There is a reason why the Sphinx, the mythical monster of Greek mythology, is often shown with prominent human breasts. You wouldn’t expect that from a female lioness, but when a woman unveils her breasts, she is revealing an intimate part of herself; she is showing herself for what she is. The Sphinx image shown here is said to have been owned by Sigmund Freud, who surely knew a thing or two about human sexuality.
So, when Oedipus met the Sphinx in his wanderings, she opened herself up to him, showing him her intimate essence. What this essence was can be understood from the riddle she asked him, “What is it that walks on four legs in the morning, on two legs during the day, and on three legs in the evening?” We all know that the standard answer is “man.” But this is a silly answer to a riddle, which is not a silly one. Think of a different answer: why not “woman”?

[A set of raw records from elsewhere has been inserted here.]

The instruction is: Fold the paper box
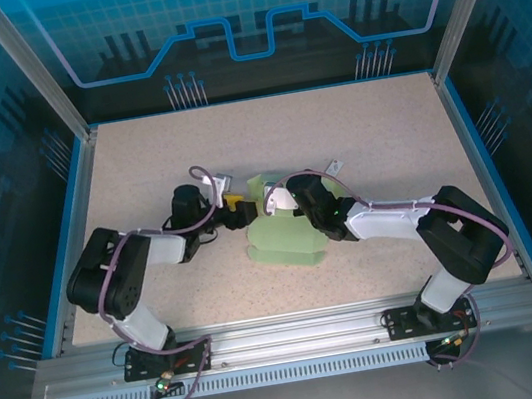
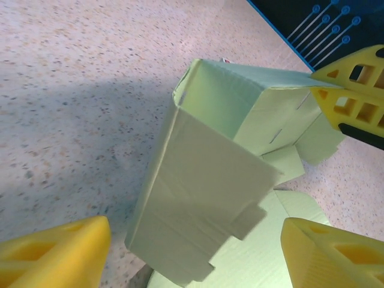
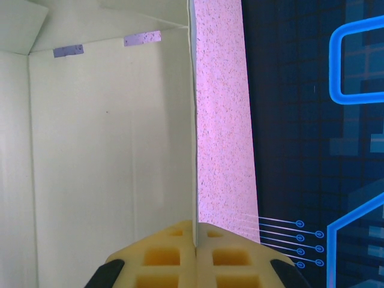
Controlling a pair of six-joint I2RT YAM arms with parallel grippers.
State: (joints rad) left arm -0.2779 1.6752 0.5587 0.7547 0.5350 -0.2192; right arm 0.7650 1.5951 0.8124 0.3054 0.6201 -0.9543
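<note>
You are working with a pale green paper box of thin die-cut card. It stands half raised into a sleeve near the middle of the speckled beige tabletop, with loose flaps lying flat on its near side.

Your right gripper is pinched fully closed on the edge of one raised wall at the box's far side, with the card sandwiched between its yellow pads. Your left gripper stands wide apart just left of the box. Its yellow fingers frame the sleeve ahead and touch nothing.

Expect the card to be very light and springy. It will probably slide on the table, bow if you push mid-panel, and keep any stray crease. Take hold at panel edges close to a scored line. Press flaps over along their creases, with the opposite wall anchored.
</note>
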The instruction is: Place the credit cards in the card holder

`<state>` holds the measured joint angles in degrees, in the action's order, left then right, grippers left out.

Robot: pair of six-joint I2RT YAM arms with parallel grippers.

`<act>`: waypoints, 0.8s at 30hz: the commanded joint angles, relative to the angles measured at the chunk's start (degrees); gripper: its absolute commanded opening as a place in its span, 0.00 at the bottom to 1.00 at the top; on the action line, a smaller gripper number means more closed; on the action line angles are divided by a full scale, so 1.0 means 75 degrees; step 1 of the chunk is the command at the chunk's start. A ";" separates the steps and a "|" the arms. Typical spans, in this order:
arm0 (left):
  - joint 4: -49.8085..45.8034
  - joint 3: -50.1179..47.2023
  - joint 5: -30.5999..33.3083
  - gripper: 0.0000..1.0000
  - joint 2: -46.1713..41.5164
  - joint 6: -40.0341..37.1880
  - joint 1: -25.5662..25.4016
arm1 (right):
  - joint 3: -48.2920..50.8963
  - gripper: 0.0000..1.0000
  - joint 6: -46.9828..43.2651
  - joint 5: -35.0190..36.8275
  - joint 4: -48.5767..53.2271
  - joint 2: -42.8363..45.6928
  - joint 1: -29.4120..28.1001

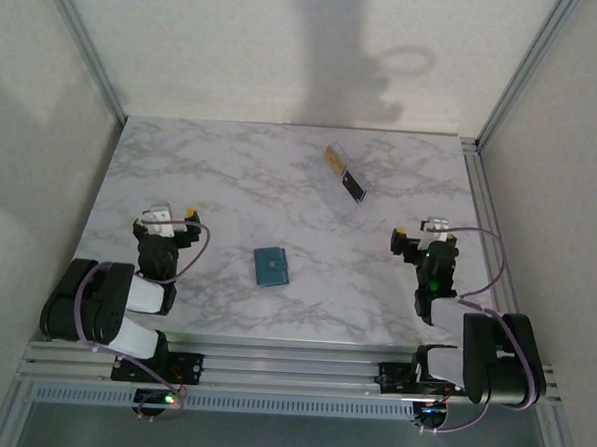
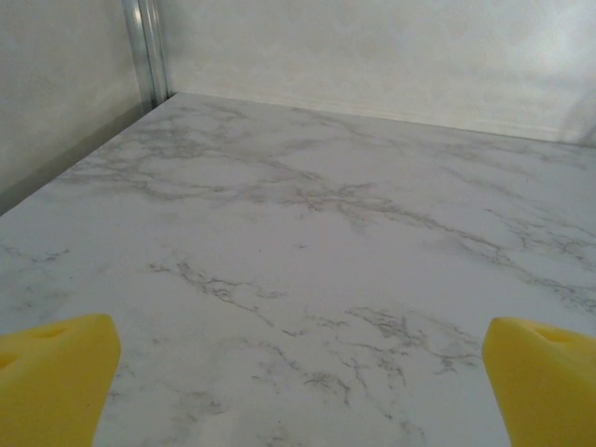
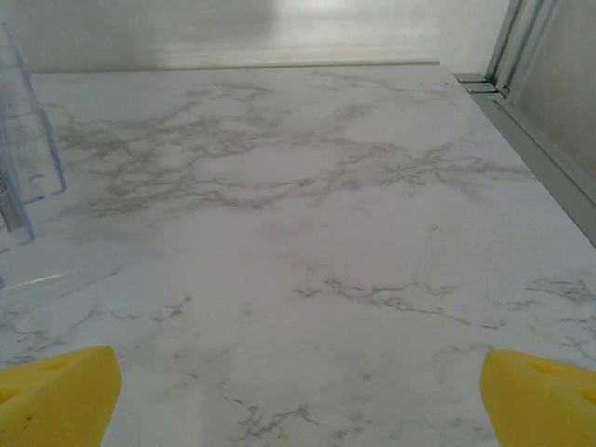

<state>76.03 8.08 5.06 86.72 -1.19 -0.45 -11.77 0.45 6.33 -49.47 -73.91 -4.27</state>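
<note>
The clear card holder lies slanted on the far middle of the marble table. A gold credit card sits at its far end and a black one at its near end. In the right wrist view the holder's see-through wall stands at the left edge. My left gripper rests open at the near left, far from the holder, its yellow pads wide apart over bare marble. At the near right my right gripper is open too, nothing between its yellow pads.
A small teal folding wallet lies closed in the near middle, between the two arms. Metal frame rails run along the table's sides, and white walls close it in behind.
</note>
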 commanded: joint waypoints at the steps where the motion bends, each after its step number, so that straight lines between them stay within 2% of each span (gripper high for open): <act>1: 0.0523 0.0194 -0.0168 0.99 0.0134 0.0182 0.0086 | -0.0220 0.99 0.0233 0.0152 -0.1038 -0.0818 0.0053; 5: -0.0056 0.0487 -0.0323 1.00 0.0132 0.0288 0.0229 | -0.0238 0.99 0.0168 0.0256 -0.2126 -0.1931 0.0023; 7: -0.0040 0.0473 -0.0323 1.00 0.0145 0.0288 0.0224 | -0.0438 0.99 0.0185 0.0242 -0.1380 -0.1711 0.0012; 10: 0.0027 0.0470 -0.0324 0.99 0.0167 0.0288 0.0224 | -0.0622 0.99 0.0166 0.0142 -0.1187 -0.1772 0.0014; 14: -0.0007 0.0482 -0.0346 0.99 0.0162 0.0299 0.0236 | -0.1160 0.99 -0.0024 -0.0392 -0.0130 -0.1814 0.0038; 17: -0.0020 0.0488 -0.0348 0.99 0.0156 0.0300 0.0236 | -0.1150 0.99 -0.0002 -0.0334 -0.0253 -0.1861 0.0035; 20: -0.0258 0.0611 -0.0174 1.00 0.0168 0.0410 0.0236 | -0.1481 0.99 0.0227 0.0131 0.0471 -0.1840 0.0049; 24: -0.0337 0.0646 -0.0299 1.00 0.0155 0.0487 0.0341 | -0.1479 0.99 0.0210 0.0113 0.0416 -0.1853 0.0044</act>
<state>74.28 11.81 3.57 87.50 1.02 1.48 -21.67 1.28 5.93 -48.38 -87.50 -4.14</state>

This is not just a question of political correctness: think how the life of a woman is naturally divided into three periods: virgin, mother, and crone. It is a much sharper subdivision than anything that we can relate to a man. And this simple reversal of roles opens up a whole universe. If the riddle hints at the ages of a woman, what the Sphinx was showing to Oedipus was a vision of the triple essence of the Moon Goddess. The moon can be waxing, full, and waning. The Sphinx herself, being of divine nature, had a triple shape: woman, bird, and lioness. These three shapes are the three elements of the female essence: the lion (the strength of a virgin), breasts (motherhood of a mature woman), and wings (the link with the sky: the wisdom of an old woman). (Image: front cover of R. Graves’s “The White Goddess”)
So, Oedipus was presented with a vision of the Female Deity. The Sphinx was offering him nothing less than a sacred initiation to the Goddess’s mystery. As a characteristic of initiations, he would be symbolically “devoured” by the Sphinx, and he would then experience death and rebirth.
But Oedipus couldn’t understand what was being offered to him. He gave a silly answer, refusing the Sphinx’s offer. Later in the story, Oedipus’s curse was to become blind, but he had started out blind. Blind to the beauty and the power of the triple goddess. Some say that Oedipus actually killed the Sphinx, some that he didn’t touch her, she killed herself. It doesn’t matter; Oedipus’s blindness gave him the power to destroy everything and everyone he came in contact with. When meeting the Sphinx, he had already killed his father, and later on, he would cause the death of Jocasta, his mother, and his bride. Later still, the death of his daughter Antigone and of his sons was, again indirectly, caused by Oedipus’s actions.
Men are cursed with the power of giving death. Women, instead, have the power to give life. This is the ultimate meaning of the Sphinx’s breasts. It doesn’t matter if breasts are seen as erotic objects (as they are to us) or as tokens of intimacy between husband and wife (as they were for ancient Greeks). Breasts remain the source of life’s nourishment, the awesome power of the Goddess: Inanna the moon goddess, Tiamat the dragoness, and Eurynome, who created the whole universe with her dance.
In our times, the myth of the Sphinx is emerging from the depth of the past millennia to confront us again with Oedipus’s dilemma. The Sphinx is bringing to us a message that goes to the heart of what it means to be human, to our relation with everything that is alive around us on this planet. As a Goddess, she is carrying with herself the power of creation and destruction at the same time. Creation and destruction are the laws of the universe, which will eventually devour us all, no matter what silly answers we think we can give to its riddles in our blindness.
What a great diversion from my obsession with events like the current wars etc. Thank you Ugo.
With regard to your interpretation of the Riddle of the Sphinx, "Man" is NOT a silly answer. At least in the retelling of the riddle in Apollodorus' collection of mythic tales, the Greek word is "anthropos" which means "man" as a species, i.e., human as opposed to some other kind of being.